Figure 686-8 A, Lateral thoracolumbar spine radiograph of a patient with pseudoachondroplasia showing central protrusion (tonguing) of the anterior aspect of upper lumbar and lower thoracic vertebrae. Note reduced vertebral body heights (platyspondyly) and secondary lordosis. B, Lower extremity radiograph of patient with pseudoachondroplasia showing large metaphyses, poorly formed epiphyses, and marked bowing of the long bones.

The MED phenotype has skeletal abnormalities that predominantly affect the epiphyses as noted on radiographs. Two classic forms are a severe Fairbank type and a mild Ribbing type. Because of overlap in clinical features and because COMP mutations are found in both types, they may be considered clinical variants.

The more severe clinical phenotype has its onset during childhood, with mild short-limbed short stature, pain in weight-bearing joints, and a waddling gait. Radiographs show delayed and irregular ossification of epiphyses. In more mildly affected patients the disorder might not be recognized until adolescence or adulthood. Radiographic changes may be limited to the capital femoral epiphyses. In the latter case, mild MED must be distinguished from bilateral Legg-Calvé-Perthes disease (Chapter 670.3). Precocious osteoarthritis of hips and knees is the major complication in adults with MED. Adult heights range from 136 to 151 cm.
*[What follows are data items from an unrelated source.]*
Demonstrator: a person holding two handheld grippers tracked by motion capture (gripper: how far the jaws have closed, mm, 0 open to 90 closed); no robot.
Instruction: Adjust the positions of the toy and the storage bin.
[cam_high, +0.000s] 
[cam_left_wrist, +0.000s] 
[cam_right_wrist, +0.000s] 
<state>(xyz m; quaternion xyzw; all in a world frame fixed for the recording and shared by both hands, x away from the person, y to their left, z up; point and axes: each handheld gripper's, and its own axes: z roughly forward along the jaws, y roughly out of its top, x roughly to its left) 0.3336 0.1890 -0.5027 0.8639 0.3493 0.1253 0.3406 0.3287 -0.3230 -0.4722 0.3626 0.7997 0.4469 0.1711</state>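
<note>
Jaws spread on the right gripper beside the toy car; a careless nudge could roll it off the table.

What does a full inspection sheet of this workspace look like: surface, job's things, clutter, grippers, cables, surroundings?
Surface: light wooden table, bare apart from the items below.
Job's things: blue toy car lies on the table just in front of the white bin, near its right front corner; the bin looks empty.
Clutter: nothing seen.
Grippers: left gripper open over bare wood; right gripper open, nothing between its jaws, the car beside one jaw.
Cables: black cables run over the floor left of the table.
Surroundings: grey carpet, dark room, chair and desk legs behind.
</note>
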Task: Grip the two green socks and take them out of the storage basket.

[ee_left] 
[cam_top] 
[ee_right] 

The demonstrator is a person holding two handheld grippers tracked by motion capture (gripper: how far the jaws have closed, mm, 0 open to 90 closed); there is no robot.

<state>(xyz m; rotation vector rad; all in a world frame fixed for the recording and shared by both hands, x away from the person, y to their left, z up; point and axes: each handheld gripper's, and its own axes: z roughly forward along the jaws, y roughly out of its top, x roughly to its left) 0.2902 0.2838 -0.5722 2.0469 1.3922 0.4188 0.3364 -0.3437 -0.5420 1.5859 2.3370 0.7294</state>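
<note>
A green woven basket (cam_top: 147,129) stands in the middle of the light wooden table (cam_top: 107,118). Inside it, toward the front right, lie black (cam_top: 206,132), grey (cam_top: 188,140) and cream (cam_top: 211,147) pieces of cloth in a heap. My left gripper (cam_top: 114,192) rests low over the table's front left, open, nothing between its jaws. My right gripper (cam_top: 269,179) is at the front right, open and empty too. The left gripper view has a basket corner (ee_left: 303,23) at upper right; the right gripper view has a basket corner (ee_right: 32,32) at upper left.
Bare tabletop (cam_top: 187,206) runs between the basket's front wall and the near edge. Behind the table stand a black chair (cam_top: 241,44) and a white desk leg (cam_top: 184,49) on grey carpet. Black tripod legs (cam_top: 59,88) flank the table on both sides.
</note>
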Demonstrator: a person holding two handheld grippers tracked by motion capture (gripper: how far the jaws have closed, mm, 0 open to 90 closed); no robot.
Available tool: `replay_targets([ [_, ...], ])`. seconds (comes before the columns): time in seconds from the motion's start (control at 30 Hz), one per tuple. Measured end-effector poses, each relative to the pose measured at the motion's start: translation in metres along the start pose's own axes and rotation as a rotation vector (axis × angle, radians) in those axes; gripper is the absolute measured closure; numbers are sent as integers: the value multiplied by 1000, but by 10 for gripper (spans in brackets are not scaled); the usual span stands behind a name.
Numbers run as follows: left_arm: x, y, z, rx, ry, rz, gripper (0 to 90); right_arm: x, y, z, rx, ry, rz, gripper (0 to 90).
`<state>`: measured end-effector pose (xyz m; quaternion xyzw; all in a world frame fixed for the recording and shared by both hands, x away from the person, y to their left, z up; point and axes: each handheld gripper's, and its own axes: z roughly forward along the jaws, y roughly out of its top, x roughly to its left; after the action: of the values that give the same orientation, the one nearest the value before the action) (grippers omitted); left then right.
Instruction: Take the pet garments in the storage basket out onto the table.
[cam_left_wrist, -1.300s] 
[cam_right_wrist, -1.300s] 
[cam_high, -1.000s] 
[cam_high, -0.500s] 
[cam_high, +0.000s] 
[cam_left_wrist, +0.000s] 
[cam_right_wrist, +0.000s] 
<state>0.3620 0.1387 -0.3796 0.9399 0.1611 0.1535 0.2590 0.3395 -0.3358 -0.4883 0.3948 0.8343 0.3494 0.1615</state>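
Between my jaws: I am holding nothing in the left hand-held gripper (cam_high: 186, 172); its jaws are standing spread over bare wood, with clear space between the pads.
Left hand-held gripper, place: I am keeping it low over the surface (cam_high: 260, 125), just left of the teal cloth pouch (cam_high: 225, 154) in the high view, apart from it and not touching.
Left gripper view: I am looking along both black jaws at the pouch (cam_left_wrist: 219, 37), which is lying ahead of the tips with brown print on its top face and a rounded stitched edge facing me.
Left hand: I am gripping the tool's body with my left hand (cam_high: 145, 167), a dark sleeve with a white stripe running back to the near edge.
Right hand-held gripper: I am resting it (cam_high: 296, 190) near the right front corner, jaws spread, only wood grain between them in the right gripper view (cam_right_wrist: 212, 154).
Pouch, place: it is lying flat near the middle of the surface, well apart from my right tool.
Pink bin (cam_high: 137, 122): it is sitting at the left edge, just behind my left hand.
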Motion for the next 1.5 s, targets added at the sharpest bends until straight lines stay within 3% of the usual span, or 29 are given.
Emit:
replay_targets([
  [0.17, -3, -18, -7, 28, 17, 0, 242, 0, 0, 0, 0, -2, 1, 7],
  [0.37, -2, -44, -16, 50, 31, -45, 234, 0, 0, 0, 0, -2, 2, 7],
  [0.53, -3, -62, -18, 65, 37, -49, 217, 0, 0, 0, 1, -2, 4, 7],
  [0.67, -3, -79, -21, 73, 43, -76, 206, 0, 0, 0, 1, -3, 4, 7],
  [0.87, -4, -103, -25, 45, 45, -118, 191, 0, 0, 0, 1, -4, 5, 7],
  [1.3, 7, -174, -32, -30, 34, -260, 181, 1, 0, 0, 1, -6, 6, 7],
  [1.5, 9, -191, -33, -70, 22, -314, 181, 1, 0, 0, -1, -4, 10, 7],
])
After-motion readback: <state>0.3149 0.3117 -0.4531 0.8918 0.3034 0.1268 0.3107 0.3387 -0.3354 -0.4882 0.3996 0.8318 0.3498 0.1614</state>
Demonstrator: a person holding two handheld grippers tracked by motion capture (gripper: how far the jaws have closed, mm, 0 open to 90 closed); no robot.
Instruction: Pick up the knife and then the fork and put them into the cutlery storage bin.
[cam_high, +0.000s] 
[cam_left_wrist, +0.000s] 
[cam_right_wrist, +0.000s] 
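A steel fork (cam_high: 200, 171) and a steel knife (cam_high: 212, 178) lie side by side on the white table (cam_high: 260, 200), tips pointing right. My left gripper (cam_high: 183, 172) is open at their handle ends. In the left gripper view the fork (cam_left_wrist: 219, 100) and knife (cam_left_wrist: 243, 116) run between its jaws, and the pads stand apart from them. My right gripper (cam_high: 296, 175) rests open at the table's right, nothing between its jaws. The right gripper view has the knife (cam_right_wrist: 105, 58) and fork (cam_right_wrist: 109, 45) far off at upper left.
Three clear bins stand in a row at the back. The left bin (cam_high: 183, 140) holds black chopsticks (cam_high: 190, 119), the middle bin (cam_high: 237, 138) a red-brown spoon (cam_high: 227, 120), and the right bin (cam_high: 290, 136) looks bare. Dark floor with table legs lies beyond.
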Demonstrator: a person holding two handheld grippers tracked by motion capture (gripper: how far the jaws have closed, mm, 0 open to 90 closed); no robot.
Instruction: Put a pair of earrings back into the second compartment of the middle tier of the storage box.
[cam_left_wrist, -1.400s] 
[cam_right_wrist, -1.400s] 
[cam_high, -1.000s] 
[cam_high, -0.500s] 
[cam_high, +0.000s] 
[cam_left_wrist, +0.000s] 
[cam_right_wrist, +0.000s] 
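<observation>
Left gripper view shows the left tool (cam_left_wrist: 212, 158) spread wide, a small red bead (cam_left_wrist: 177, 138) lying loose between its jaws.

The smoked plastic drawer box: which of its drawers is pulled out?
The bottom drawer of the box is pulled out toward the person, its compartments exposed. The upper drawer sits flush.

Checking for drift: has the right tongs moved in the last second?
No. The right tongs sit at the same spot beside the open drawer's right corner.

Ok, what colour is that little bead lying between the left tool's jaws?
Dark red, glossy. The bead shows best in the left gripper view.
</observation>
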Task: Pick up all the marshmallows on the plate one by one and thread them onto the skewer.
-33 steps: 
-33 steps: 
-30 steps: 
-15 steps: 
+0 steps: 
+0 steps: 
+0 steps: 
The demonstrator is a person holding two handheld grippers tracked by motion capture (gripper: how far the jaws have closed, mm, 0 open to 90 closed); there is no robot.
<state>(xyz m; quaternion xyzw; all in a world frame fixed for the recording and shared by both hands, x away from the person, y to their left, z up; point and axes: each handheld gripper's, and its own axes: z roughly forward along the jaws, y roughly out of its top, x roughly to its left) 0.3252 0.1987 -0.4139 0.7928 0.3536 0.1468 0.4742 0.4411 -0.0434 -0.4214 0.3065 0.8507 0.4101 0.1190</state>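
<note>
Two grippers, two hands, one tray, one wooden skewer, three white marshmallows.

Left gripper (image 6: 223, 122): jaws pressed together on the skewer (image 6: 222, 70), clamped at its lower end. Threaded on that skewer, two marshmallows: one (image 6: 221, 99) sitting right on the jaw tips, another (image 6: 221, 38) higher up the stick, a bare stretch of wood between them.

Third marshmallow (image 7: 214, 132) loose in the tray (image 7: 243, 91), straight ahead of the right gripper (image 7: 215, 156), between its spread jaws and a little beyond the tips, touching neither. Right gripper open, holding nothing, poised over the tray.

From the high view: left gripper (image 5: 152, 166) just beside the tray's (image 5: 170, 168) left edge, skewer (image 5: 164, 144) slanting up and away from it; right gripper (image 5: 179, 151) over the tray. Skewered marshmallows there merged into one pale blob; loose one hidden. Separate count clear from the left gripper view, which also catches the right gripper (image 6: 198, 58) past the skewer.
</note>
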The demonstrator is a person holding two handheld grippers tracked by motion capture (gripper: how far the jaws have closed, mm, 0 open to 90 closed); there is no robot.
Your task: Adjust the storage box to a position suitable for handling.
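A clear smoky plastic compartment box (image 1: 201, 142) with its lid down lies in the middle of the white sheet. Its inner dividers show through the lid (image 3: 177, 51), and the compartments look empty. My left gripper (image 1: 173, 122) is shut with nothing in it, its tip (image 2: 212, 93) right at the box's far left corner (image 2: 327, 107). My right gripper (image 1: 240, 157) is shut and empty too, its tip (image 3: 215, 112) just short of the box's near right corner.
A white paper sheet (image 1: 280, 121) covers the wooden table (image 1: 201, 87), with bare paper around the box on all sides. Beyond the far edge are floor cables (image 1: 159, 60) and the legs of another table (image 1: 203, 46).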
There are families with clinical and radiographic manifestations of MED that are not due to mutations of COMP. Some are linked to the gene encoding one of the type IX collagen chains. It has been suggested that COMP and type IX collagen interact functionally in cartilage matrix, thus explaining why mutations of different genes produce similar pictures. Mutations of the genes coding for another cartilage matrix protein, matrilin 3, and the diastrophic dysplasia sulfate transporter have also been found in patients with MED. For familial cases of pseudoachondroplasia and MED resulting from mutation in COMP, prenatal diagnosis is available.